ABOUT THIS EXERCISE:
Quote verbatim the span of lines that begins the listing below and closes with the line containing "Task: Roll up".

(MATERIAL PROVIDED Opens)

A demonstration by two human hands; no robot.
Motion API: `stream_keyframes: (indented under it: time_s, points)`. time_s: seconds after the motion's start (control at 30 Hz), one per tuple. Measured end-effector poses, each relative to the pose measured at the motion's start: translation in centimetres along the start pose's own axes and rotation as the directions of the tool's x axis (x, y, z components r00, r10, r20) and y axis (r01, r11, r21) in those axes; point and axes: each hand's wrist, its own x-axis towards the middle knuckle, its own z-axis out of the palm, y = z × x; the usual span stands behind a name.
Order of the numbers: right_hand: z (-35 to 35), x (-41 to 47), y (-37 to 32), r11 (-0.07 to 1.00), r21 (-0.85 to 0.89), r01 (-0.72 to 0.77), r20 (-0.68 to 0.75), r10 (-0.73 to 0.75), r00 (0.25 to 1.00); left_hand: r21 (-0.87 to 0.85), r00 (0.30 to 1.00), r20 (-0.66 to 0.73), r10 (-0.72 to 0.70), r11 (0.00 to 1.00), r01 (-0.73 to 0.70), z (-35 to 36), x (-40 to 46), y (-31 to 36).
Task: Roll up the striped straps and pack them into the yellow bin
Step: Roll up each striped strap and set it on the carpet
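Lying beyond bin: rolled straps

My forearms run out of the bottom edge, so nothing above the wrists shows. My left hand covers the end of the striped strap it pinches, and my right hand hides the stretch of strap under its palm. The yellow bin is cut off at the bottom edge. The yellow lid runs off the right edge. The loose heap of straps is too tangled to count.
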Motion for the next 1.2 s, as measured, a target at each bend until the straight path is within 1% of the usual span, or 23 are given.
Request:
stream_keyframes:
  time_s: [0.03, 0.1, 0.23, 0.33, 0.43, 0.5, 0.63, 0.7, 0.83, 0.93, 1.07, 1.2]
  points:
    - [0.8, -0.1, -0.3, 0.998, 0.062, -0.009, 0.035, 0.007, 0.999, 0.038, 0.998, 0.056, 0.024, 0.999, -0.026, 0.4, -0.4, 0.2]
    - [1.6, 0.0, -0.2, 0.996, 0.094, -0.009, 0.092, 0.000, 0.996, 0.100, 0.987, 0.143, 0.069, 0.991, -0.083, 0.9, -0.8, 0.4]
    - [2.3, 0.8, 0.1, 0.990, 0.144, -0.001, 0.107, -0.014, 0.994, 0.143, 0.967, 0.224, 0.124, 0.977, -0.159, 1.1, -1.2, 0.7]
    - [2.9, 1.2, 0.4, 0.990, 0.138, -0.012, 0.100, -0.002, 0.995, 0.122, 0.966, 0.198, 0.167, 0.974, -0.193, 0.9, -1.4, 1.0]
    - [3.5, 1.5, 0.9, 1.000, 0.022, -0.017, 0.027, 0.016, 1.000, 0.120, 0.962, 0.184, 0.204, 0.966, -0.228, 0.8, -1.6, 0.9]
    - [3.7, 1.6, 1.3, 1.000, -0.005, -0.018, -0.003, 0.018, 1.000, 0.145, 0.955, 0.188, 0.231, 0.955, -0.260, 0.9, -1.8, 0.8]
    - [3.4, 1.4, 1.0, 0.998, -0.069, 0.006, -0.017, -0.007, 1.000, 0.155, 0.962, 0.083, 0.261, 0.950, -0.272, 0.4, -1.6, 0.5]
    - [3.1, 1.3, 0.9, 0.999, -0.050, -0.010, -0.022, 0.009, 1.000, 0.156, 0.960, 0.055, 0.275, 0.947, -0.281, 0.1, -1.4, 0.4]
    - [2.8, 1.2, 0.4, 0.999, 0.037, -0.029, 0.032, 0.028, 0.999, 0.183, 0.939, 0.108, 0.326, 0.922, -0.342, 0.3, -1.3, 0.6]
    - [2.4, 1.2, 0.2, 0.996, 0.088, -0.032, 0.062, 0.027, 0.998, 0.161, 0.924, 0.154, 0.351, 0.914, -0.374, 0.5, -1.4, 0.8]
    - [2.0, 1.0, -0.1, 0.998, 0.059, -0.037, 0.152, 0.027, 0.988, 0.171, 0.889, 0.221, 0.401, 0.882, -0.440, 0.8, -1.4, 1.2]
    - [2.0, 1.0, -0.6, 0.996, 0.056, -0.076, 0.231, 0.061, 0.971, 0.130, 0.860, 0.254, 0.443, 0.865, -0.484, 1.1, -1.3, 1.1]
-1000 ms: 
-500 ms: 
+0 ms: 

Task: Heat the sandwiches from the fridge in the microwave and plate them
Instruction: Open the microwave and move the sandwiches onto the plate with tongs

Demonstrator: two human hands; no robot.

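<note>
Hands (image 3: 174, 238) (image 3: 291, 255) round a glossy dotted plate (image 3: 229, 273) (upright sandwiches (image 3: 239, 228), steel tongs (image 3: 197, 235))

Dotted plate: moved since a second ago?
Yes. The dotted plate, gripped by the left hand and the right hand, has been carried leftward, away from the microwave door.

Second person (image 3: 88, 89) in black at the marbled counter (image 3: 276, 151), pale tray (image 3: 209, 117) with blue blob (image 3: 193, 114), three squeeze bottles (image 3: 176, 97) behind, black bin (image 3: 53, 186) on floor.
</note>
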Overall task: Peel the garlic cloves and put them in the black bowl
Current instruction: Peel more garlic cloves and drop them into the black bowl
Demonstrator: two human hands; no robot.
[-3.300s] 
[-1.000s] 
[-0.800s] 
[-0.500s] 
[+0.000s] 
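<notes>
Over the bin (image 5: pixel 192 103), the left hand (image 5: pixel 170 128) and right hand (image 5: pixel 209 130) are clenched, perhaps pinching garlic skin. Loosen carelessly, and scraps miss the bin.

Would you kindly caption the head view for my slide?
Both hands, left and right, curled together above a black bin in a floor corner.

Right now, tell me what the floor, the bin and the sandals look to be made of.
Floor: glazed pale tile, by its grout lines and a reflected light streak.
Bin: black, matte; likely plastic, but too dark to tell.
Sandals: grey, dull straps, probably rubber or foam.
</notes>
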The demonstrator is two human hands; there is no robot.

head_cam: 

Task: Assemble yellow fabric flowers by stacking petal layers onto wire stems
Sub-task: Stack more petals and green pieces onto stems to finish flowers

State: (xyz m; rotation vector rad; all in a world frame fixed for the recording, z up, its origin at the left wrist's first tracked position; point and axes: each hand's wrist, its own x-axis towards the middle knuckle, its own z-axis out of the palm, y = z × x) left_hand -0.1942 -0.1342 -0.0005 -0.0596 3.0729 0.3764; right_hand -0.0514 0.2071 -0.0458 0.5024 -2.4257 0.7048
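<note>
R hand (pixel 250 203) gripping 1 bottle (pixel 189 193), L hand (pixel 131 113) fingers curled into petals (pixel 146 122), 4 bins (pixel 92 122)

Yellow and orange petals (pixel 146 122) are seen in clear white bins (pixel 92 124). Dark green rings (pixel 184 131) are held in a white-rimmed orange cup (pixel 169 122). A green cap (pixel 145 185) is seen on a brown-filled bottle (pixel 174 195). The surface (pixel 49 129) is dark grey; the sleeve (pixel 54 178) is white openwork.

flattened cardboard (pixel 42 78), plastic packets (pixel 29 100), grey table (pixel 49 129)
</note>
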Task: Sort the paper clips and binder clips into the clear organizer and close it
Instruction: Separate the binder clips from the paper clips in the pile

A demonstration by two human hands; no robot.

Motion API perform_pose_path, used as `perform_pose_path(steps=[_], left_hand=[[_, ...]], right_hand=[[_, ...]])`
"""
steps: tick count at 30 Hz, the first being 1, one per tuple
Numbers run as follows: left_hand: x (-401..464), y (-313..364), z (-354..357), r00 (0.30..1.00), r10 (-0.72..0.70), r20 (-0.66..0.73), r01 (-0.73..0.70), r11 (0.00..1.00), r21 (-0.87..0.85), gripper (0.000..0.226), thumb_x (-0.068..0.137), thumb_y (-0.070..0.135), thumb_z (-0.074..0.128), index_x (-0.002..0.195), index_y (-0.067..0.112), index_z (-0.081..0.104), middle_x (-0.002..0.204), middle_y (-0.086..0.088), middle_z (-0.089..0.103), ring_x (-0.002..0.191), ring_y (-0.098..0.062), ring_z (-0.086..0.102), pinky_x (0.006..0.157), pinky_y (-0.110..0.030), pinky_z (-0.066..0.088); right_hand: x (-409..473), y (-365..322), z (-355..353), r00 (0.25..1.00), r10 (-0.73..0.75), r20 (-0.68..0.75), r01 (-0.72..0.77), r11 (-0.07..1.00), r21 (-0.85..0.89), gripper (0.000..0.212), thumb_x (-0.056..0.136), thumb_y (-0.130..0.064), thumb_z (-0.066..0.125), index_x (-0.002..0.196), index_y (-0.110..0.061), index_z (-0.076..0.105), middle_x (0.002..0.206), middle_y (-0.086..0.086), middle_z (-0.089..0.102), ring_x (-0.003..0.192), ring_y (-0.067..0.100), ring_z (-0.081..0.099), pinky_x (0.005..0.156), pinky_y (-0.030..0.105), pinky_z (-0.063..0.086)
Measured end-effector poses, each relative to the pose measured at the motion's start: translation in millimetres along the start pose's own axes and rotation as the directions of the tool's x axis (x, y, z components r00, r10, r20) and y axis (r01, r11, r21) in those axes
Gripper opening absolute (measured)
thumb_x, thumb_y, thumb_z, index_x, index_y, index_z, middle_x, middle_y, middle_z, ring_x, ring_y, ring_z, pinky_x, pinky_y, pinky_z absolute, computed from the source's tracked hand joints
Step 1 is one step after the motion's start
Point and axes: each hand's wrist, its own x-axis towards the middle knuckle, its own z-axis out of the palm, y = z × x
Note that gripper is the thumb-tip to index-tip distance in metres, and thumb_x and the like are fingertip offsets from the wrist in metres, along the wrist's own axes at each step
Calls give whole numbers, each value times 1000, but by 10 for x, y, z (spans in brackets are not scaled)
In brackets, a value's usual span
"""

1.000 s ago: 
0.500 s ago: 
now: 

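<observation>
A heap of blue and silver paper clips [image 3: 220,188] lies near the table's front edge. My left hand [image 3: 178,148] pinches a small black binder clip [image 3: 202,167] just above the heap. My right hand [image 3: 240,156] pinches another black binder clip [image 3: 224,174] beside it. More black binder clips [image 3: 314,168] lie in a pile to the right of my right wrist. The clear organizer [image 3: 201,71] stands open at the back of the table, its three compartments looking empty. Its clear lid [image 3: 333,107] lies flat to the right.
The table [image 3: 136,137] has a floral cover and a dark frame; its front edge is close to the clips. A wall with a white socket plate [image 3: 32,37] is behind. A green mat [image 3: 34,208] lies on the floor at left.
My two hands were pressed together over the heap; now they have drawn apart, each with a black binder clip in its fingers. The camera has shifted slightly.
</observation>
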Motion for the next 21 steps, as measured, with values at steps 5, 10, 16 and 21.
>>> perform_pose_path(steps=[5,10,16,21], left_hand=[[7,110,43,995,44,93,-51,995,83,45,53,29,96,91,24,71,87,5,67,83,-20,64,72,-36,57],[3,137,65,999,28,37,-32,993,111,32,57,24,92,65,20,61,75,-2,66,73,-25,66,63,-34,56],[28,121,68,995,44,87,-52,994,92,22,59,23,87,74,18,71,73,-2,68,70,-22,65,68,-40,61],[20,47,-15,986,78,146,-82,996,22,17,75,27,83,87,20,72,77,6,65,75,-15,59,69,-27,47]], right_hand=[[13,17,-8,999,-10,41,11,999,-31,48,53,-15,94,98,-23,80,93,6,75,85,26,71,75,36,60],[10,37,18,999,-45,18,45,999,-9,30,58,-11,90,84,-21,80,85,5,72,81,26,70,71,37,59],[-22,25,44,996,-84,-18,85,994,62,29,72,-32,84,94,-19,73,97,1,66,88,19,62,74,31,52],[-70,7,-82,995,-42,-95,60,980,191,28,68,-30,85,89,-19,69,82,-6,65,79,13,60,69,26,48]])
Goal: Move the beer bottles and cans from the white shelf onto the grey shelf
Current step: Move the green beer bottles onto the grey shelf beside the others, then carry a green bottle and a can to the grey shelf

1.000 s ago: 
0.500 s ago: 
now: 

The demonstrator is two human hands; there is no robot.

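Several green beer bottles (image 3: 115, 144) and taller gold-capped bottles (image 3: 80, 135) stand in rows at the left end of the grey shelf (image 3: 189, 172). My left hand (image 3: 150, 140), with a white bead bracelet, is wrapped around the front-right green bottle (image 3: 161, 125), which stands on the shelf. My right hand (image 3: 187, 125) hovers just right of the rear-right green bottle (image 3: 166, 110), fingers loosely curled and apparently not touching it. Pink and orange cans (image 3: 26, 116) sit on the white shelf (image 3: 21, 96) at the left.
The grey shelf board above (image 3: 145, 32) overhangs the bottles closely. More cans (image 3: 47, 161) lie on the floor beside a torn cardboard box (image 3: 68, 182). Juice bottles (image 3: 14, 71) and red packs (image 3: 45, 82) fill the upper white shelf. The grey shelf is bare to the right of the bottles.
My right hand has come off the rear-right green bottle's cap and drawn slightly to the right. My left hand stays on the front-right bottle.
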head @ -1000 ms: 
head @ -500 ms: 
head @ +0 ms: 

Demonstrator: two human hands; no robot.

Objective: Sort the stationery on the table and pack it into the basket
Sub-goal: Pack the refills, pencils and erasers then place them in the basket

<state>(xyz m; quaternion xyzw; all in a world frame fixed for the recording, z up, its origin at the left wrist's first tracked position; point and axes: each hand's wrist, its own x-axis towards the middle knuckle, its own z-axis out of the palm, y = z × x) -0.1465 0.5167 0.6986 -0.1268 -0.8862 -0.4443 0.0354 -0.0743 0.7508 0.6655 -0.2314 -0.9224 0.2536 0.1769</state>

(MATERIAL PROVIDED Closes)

REPLY TO THE EXERCISE:
A demonstration by two human hands; no robot.
Motion API: `stream_keyframes: (indented under it: time_s, points)`. time_s: seconds after the motion's start (control at 30 Hz), one per tuple. Measured end-effector poses, each relative to the pose measured at the motion's start: translation in centimetres along the start pose's own axes and rotation as the directions of the tool's x axis (x, y, z components r00, r10, r20) and y axis (r01, r11, r21) in those axes; point and axes: each hand's wrist, its own x-axis towards the middle knuckle, its own z-axis out of the palm, y = z × x; the usual span stands behind a name.
Order of the numbers: right_hand: z (-35 to 35), x (-41 to 47), y (-37 to 32), r11 (-0.07 to 1.00), r21 (-0.85 to 0.89), r01 (-0.72 to 0.77), r20 (-0.68 to 0.75), r10 (-0.73 to 0.75), r00 (0.25 to 1.00); left_hand: r21 (-0.87 to 0.85), r00 (0.30 to 1.00), r20 (-0.66 to 0.73), r10 (-0.72 to 0.70), r11 (0.00 to 1.00), r01 (-0.73 to 0.70), z (-35 to 36), x (-40 to 46), y (-31 to 36).
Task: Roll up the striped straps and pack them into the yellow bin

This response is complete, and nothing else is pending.